_Requirement_
Although the data below holds other lines too, output only those from the line with "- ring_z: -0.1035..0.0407" up to and including the line with "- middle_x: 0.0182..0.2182", exactly as they appear.

_Dataset excerpt_
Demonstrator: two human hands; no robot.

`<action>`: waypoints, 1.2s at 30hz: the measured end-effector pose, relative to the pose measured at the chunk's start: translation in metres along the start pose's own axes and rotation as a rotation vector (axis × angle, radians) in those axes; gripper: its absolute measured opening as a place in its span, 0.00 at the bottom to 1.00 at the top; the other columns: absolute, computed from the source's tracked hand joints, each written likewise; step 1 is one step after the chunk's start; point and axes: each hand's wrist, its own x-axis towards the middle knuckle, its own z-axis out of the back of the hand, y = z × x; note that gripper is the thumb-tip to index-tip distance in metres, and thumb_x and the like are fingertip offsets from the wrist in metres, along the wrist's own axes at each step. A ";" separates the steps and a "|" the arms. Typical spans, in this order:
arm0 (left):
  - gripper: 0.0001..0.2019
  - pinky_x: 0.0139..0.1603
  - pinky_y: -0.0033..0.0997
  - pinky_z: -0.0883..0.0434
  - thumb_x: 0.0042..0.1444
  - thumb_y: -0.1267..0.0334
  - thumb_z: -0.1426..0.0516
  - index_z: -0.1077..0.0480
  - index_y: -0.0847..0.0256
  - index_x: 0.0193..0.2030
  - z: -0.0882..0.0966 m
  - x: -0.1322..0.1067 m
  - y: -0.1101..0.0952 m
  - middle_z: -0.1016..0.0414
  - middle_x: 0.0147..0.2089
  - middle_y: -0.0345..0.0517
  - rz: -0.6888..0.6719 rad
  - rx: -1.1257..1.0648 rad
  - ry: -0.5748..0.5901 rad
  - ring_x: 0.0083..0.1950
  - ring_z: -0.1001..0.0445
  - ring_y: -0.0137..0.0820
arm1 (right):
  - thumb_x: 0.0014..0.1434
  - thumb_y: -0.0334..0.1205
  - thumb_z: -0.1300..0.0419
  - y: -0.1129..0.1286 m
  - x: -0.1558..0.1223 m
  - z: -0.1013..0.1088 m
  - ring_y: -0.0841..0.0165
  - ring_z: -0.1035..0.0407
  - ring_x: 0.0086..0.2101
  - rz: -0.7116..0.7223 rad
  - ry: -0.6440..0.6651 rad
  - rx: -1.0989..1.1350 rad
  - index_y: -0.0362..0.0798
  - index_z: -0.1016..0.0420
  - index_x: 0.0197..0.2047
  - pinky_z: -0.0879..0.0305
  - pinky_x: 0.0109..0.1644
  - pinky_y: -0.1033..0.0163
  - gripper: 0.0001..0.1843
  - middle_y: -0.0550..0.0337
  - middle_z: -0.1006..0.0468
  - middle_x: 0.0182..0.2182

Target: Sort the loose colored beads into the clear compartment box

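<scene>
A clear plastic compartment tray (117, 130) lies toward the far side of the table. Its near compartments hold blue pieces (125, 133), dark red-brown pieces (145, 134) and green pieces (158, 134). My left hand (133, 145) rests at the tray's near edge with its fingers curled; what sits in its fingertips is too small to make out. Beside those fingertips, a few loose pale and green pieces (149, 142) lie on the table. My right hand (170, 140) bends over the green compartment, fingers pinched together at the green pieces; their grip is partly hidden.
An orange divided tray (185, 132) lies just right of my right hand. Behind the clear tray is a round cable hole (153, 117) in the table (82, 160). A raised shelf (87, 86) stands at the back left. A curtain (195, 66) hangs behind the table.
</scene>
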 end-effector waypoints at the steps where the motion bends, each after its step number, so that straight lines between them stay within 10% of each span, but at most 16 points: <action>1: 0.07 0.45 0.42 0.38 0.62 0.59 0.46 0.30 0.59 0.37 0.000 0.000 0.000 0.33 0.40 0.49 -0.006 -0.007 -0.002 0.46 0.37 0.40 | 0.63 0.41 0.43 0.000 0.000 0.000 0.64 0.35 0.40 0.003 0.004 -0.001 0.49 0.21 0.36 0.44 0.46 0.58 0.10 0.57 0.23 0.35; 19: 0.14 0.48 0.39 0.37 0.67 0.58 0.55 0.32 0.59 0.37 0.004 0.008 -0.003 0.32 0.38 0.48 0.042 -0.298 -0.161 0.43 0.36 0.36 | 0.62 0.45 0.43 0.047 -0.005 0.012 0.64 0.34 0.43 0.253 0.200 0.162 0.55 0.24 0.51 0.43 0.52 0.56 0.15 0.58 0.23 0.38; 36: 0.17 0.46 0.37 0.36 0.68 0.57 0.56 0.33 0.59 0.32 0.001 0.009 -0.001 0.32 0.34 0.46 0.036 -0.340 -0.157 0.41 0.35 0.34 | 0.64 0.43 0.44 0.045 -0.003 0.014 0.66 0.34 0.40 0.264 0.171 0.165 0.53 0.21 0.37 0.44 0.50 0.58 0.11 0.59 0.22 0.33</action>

_Task response_
  - ring_z: -0.1035..0.0407
  - ring_x: 0.0086..0.2101
  - rz: -0.7116..0.7223 rad
  - ry: -0.6440..0.6651 rad
  - rx: -1.0989..1.1350 rad
  - index_y: -0.0362..0.0798
  - index_z: -0.1016..0.0420
  - index_x: 0.0197..0.2047
  - pinky_z: -0.0879..0.0305
  - pinky_x: 0.0109..0.1644
  - pinky_y: -0.1033..0.0163
  - gripper: 0.0001..0.1843
  - middle_y: -0.0550..0.0337
  - middle_z: -0.1006..0.0468
  - middle_x: 0.0182..0.2182

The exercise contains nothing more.